Why isn't ECC memory used more?

Page 2 - Seeking answers? Join the AnandTech community: where nearly half-a-million members share solutions and discuss the latest tech.

Mark R

Diamond Member
Oct 9, 1999
8,513
14
81
ECC doesn't fix defective chips. A defective ECC DIMM will behave the same way as as a regular DIMM.

Actually, no it won't.

With a regular DIMM, you won't know if corrupt data has been used in a calculation or saved.

With ECC, corruption in a DIMM will, if minimal, have no effect on the system, except to trigger an error report in the OS. The corruption will be silently repaired, and the system will operate normally.

If moderate, the error is guaranteed to be detected immediately, and the OS will immediately trigger a critical error condition (BSOD on windows), so that the corrupted data cannot be saved to disk, or transmitted to another computer.

If the corruption is catastrophic, with ECC there will still be a chance that the system will detect the error and insta-BSOD, but this level of corruption may slip past the checks.

There are also different ways of building ECC DIMMs that makes a difference. Most Memory chips are 8 bit - 8 are installed on a 64 bit DIMM, 9 on a regular ECC DIMM.

If you build an ECC DIMM from 18 4-bit chips, then it is possible to wire the chips up so that if any one chip malfunctions, the error is guaranteed to be corrected in real-time, and if any 2 chips fail, detection is guaranteed. This has been called "chipkill" as an entire chip could fall off the DIMM and the system would continue to operate without error. The more expensive RAM and more complex wiring on the DIMM PCB make this a premium option.
 

tynopik

Diamond Member
Aug 10, 2004
5,245
500
126
i guess the $ for consumers(extra cost in RAM, latency) isn't really worth the benefits of ECC...

Tell that to the consumer whose computer keeps crashing because of bad ram, yet they are given no indication what the actual problem is.

Intel is being foolishly shortsighted and is going to end up losing customers to 'alternative' platforms (tablets and whatnot) even quicker


Now imagine Intel included a 'random error generator' in their chips and differentiated their product line by how often it was triggered. A $50 chip might be set to 1 error/hour while a $120 chip would be 1 error/week and the $180 chip was 1 error/month. And if you wanted the error generator disabled completely, you had to pay $800.

Would anyone stand for that sort of pricing scheme?
 

anikhtos

Senior member
May 1, 2011
289
1
0
Tell that to the consumer whose computer keeps crashing because of bad ram, yet they are given no indication what the actual problem is.

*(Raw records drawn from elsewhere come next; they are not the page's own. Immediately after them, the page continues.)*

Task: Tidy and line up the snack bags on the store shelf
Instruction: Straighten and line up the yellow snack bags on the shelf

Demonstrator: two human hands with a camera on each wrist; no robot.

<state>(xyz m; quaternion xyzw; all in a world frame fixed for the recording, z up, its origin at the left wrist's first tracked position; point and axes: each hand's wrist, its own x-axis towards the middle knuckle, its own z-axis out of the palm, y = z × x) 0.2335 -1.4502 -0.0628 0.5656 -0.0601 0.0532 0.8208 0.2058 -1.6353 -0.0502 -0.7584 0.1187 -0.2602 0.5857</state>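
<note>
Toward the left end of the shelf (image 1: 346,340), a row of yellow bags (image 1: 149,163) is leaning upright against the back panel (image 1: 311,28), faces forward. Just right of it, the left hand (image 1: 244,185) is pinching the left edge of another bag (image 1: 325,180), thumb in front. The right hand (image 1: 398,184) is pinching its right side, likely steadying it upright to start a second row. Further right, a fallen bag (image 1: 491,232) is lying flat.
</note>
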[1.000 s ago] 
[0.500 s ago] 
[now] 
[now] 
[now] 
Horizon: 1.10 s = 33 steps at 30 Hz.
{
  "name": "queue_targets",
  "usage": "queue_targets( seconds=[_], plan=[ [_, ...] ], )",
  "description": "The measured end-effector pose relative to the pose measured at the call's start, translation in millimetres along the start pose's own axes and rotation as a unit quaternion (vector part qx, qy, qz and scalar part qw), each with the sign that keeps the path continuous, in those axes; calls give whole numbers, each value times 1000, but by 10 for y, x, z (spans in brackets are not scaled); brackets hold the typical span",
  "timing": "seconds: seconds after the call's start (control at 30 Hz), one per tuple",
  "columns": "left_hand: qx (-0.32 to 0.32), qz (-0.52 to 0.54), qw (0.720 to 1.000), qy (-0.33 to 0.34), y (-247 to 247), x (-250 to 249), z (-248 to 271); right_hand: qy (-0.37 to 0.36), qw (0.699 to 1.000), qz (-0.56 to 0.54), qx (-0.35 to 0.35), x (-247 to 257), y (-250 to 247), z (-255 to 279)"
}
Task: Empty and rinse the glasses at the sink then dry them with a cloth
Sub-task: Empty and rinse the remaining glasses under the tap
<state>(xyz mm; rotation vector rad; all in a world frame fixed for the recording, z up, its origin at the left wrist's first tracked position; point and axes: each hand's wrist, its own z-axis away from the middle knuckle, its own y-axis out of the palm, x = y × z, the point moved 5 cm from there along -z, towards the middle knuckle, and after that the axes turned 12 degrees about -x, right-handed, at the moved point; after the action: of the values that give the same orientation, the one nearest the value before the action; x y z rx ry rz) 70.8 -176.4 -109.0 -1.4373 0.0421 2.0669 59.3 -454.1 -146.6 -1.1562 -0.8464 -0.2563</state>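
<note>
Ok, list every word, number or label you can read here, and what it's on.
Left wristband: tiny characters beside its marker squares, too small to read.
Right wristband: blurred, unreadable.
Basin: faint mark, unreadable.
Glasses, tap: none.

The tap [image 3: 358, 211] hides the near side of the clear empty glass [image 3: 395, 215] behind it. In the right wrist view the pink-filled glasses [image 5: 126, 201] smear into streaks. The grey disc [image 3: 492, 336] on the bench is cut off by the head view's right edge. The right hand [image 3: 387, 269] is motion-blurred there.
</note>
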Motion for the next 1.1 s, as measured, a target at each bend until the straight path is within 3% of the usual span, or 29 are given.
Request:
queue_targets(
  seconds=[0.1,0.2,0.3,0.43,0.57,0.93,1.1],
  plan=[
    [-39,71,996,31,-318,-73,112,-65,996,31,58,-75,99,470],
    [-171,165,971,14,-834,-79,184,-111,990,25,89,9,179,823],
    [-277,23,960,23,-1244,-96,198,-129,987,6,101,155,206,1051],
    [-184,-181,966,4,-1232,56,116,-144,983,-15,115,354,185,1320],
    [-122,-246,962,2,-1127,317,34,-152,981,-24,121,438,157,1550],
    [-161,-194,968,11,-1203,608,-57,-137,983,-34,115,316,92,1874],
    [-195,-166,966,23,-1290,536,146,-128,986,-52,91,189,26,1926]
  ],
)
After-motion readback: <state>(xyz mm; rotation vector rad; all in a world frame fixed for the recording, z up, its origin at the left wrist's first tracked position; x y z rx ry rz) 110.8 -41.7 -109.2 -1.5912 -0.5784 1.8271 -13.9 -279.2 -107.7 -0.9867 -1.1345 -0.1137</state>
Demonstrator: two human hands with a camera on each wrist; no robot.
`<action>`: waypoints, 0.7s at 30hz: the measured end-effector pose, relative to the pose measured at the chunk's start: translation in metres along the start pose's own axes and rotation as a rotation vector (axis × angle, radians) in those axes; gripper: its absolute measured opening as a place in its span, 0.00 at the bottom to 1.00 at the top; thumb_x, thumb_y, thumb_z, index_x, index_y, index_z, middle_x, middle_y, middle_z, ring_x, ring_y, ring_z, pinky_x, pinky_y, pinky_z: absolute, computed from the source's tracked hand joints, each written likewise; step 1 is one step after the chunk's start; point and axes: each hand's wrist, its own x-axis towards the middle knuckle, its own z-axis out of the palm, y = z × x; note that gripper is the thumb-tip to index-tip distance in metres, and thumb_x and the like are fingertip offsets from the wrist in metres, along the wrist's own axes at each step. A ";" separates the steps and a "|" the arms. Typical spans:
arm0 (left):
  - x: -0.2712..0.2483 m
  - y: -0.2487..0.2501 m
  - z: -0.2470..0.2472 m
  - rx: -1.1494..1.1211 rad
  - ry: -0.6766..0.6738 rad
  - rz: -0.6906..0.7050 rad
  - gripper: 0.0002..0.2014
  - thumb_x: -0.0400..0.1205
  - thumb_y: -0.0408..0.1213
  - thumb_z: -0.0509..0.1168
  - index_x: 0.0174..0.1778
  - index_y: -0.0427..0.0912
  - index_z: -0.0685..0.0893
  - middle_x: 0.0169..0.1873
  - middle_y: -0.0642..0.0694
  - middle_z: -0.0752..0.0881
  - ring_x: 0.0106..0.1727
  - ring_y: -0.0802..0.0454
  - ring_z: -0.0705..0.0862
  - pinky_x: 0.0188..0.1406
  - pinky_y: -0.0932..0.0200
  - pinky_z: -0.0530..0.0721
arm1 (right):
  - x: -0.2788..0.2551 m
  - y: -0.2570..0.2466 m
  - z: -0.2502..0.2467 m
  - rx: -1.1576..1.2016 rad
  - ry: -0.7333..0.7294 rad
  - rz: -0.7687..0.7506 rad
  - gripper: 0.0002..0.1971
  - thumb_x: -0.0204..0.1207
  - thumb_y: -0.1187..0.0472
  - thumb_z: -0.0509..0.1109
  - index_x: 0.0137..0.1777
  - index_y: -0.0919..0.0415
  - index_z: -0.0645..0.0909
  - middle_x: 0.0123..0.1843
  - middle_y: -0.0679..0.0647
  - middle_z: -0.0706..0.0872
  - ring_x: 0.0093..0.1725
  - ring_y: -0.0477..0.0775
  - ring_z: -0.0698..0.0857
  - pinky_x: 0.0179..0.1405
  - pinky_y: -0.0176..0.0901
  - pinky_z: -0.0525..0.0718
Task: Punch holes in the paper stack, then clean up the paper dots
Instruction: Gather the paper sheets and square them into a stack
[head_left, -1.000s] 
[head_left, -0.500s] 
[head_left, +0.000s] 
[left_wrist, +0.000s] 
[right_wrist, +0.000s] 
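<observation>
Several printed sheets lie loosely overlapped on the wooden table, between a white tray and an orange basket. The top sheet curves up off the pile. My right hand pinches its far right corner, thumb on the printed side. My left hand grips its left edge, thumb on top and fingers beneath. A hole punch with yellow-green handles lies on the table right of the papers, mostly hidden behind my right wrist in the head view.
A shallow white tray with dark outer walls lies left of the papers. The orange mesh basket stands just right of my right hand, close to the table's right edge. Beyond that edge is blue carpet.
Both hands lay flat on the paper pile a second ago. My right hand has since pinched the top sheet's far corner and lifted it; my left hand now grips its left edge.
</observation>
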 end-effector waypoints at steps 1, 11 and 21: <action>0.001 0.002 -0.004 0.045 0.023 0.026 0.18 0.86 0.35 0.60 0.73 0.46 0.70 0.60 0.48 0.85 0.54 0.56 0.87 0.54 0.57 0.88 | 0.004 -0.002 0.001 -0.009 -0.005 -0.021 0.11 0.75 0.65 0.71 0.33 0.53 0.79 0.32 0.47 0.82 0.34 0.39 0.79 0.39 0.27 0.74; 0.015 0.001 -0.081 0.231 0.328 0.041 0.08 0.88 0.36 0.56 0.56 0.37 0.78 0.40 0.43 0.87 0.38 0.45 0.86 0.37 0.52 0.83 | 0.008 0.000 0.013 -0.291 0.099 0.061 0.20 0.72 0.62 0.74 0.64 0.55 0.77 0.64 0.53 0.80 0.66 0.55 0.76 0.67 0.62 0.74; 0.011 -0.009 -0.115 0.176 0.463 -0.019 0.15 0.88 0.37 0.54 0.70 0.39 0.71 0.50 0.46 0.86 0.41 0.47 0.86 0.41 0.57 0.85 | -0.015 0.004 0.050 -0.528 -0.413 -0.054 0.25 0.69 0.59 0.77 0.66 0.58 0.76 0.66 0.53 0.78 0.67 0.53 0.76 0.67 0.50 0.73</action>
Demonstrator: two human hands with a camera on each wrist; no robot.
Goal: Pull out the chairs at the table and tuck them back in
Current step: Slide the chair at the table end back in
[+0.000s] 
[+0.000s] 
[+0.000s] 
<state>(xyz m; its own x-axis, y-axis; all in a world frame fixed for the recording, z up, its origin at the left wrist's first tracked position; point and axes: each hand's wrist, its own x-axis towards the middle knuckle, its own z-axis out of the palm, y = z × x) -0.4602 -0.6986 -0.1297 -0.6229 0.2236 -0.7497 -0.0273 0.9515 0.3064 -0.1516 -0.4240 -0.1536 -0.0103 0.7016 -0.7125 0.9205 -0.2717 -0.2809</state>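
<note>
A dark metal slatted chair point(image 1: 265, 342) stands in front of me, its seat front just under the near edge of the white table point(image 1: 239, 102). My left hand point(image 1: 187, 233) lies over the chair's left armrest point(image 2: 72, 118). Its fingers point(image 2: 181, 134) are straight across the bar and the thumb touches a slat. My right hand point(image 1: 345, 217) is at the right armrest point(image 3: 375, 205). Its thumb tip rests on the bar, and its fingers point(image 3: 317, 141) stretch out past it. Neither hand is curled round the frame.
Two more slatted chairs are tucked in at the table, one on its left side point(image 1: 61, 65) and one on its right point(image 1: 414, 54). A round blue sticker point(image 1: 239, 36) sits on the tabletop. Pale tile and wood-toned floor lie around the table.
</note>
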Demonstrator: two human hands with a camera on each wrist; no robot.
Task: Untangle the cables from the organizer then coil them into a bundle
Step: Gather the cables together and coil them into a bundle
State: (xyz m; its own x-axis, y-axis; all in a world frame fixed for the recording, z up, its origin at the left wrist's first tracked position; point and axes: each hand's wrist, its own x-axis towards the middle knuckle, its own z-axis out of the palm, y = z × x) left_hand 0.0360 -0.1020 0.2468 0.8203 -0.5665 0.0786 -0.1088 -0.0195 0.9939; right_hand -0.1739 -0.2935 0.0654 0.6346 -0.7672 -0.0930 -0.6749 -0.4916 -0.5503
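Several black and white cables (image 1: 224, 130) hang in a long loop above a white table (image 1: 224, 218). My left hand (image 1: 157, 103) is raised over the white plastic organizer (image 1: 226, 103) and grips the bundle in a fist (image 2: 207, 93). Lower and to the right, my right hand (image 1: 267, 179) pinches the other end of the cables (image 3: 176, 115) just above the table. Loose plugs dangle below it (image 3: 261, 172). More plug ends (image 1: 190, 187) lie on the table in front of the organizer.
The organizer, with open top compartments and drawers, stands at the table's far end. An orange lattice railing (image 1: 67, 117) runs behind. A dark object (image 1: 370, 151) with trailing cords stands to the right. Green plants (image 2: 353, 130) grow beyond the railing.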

Intel is being foolishly shortsighted and is going to end up losing customers to 'alternative' platforms (tablets and whatnot) even quicker


Now imagine Intel included a 'random error generator' in their chips and differentiated their product line by how often it was triggered. A $50 chip might be set to 1 error/hour while a $120 chip would be 1 error/week and the $180 chip was 1 error/month. And if you wanted the error generator disabled completely, you had to pay $800.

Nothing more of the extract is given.